Немцев, особенно военных, в городе было полно, даже трамвай разделялся веревочкой на две части, первая из которых, с сакральной надписью «Nur fur Deutsche»[118], работала только для немцев. И, как ни странно, поляки никогда не пересекали заветную веревочку, хотя смотрели на немцев угрюмо и надменно. Последние же вообще не смотрели никак, просто не замечали расу, недостойную внимания. Были с подобными надписями и рестораны, и магазины.
В целом же город, на первый взгляд, жил своей внутренней польской жизнью, презирая оккупантов и не заботясь о гибели других городов, будто война не касалась Варшавы, будто судьбы России и Германии ее никогда не затронут, как будто и маленькая искалеченная страна уже выплатила свою долю страданий…
Герсдорф жил в служебной квартире, из окон которой виднелся зеленый холм, а за ним верхушки деревьев. За холмом разбивали новый парк пленные французы. Стази с унизительным удивленьем смотрела на них – в черных беретах, плотные, ленивые, независимые. Они оживлялись только при виде проходящих девиц, галдели и размахивали беретами. В остальное же время лениво ковырялись в земле, а по большей части – отдыхали. Стази закрывала лицо руками и убегала от окна. Ей очень хотелось подойти и поговорить с ними, но, разумеется, никто бы ей этого не позволил, даже ходить одной было невозможно. И машину с Герсдорфом по дороге в школу в пригороде столицы всегда сопровождали два автоматчика на мотоцикле, хотя сам Герсдорф считал, что подобная глупая помпа только портит не только его дело, но и реноме Германии в целом.

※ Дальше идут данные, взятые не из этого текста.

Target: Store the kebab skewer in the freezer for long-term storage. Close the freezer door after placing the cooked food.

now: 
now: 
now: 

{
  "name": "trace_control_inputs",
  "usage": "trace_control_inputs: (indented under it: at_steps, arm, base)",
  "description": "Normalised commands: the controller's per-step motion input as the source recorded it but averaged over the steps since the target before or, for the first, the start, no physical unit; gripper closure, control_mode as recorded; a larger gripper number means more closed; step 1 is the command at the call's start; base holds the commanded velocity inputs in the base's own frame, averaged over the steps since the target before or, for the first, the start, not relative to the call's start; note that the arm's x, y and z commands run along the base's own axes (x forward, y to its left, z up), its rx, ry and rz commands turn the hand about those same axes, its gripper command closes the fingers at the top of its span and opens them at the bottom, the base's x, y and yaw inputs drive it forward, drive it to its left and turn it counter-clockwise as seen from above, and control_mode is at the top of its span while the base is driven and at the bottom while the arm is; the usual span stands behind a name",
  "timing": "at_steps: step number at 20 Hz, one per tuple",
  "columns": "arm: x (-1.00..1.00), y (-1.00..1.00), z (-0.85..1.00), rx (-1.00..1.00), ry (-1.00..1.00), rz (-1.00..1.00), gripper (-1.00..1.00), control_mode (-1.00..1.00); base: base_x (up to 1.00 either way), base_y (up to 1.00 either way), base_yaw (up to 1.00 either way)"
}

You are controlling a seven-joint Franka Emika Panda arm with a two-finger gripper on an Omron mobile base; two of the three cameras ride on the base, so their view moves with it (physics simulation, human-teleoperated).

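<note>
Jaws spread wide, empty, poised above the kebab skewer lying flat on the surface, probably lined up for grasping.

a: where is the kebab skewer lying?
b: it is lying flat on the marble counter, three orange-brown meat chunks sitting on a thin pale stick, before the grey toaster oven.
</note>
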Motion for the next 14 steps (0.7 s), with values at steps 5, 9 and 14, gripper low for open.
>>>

И потому они со Стази часто шли по делам оживленными улицами в самые жаркие часы, она в простом платье, он в гражданской одежде, и Стази была уверена, что внешне их отличить от поляков невозможно. Оккупация выглядела совсем не так страшно, как ей представлялось, конечно, не так, как в Париже, где, как рассказывали, бьет ключом ночная жизнь, аншлаги в театрах, переполнены пляжи на Сене. Стази невольно представляла себе Новгород, но, если оживленную площадь кремля, где вперемешку гуляют немцы и местные жители, еще можно было вообразить, то все остальное пропадало в какой-то грязной мгле. Ни магазинов, ни кафе, ни какого-нибудь свободного общения она не могла себе представить, а вместо этого мерещилась зима и одинокие фигуры, бредущие по снегу. Наконец, Стази не выдержала и прямо спросила Рудольфа:
– Скажи, а у нас… тоже так?
Несмотря на странность вопроса, Рудольф все сразу понял, отвернулся и глухо ответил:
– Нет. Не так.
– Значит, намного хуже.
– Да. Именно поэтому я и мы все работаем. И я не понимаю, как Трухин мог отказаться…
– Ты же сам говорил, что он попал в плен еще в июне! Он ничего не видел, как и я. Он даже этой оккупации не видит! Он солдат и мыслит, вероятно, как военный, которому и в голову не приходят те ужасы, которые вы устраиваете мирному населению! А мы все думали об освобождении, а не о виселицах! – уже почти кричала Стази, и на них стали оборачиваться.